◆ WORK INSTRUCTIONS ◆
Emit all the data exactly as provided.

START DATASET EXTRACT

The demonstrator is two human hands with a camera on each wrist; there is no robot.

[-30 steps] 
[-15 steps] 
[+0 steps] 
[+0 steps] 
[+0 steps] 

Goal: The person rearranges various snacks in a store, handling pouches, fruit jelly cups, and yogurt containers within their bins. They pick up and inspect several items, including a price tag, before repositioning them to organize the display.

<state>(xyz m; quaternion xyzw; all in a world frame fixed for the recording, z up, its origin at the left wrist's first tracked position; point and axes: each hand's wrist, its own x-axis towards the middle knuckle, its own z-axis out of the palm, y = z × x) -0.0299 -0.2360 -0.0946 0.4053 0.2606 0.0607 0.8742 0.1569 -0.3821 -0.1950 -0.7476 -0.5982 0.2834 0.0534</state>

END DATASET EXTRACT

◆ WRITTEN RESPONSE ◆
The demonstrator is two human hands with a camera on each wrist; there is no robot.

[-30 steps] 
[-15 steps] 
[+0 steps] 
[+0 steps] 
[+0 steps] 

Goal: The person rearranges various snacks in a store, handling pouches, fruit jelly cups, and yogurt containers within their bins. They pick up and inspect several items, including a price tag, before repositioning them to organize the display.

<state>(xyz m; quaternion xyzw; all in a world frame fixed for the recording, z up, its origin at the left wrist's first tracked position; point and axes: each hand's wrist, its own x-axis towards the middle knuckle, its own z-axis out of the palm, y = z × x) -0.0299 -0.2360 -0.0946 0.4053 0.2606 0.0607 0.8742 0.1569 -0.3821 -0.1950 -0.7476 -0.5982 0.2834 0.0534</state>

The response to this exercise is finished.